Exercise prompt :: Look for the line that has "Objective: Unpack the" in the material below; please repeat it and every line after it, exactly, up to and including the line that has "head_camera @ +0", and nothing else.

Task data ::
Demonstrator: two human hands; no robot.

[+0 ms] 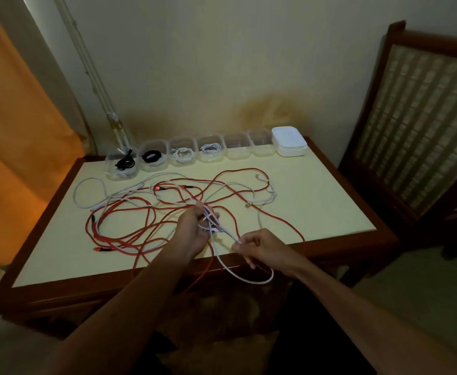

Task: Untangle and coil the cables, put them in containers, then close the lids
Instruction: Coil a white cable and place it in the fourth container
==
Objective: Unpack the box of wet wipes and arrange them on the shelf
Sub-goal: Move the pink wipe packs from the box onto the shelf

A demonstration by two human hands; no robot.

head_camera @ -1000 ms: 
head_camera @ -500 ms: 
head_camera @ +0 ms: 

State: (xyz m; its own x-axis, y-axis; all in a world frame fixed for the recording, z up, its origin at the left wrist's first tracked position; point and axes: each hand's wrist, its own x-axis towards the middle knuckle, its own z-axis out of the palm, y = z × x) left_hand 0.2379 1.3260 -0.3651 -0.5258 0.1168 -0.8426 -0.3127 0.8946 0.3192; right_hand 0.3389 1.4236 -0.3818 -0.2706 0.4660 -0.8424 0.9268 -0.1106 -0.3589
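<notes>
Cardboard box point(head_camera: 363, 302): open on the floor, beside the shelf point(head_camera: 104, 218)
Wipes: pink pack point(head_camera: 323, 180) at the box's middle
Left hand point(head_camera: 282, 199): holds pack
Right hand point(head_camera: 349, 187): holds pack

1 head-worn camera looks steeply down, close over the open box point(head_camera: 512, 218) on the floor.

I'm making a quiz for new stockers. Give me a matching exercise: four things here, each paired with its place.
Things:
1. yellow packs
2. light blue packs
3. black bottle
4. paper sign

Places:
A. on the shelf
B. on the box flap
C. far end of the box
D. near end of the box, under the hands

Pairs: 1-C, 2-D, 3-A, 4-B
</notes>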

Final answer ::
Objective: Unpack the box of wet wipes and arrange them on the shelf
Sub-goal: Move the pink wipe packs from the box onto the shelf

A demonstration by two human hands; no robot.

head_camera @ -1000 ms: 
head_camera @ -500 ms: 
head_camera @ +0 ms: 

Nothing more is needed to complete the output.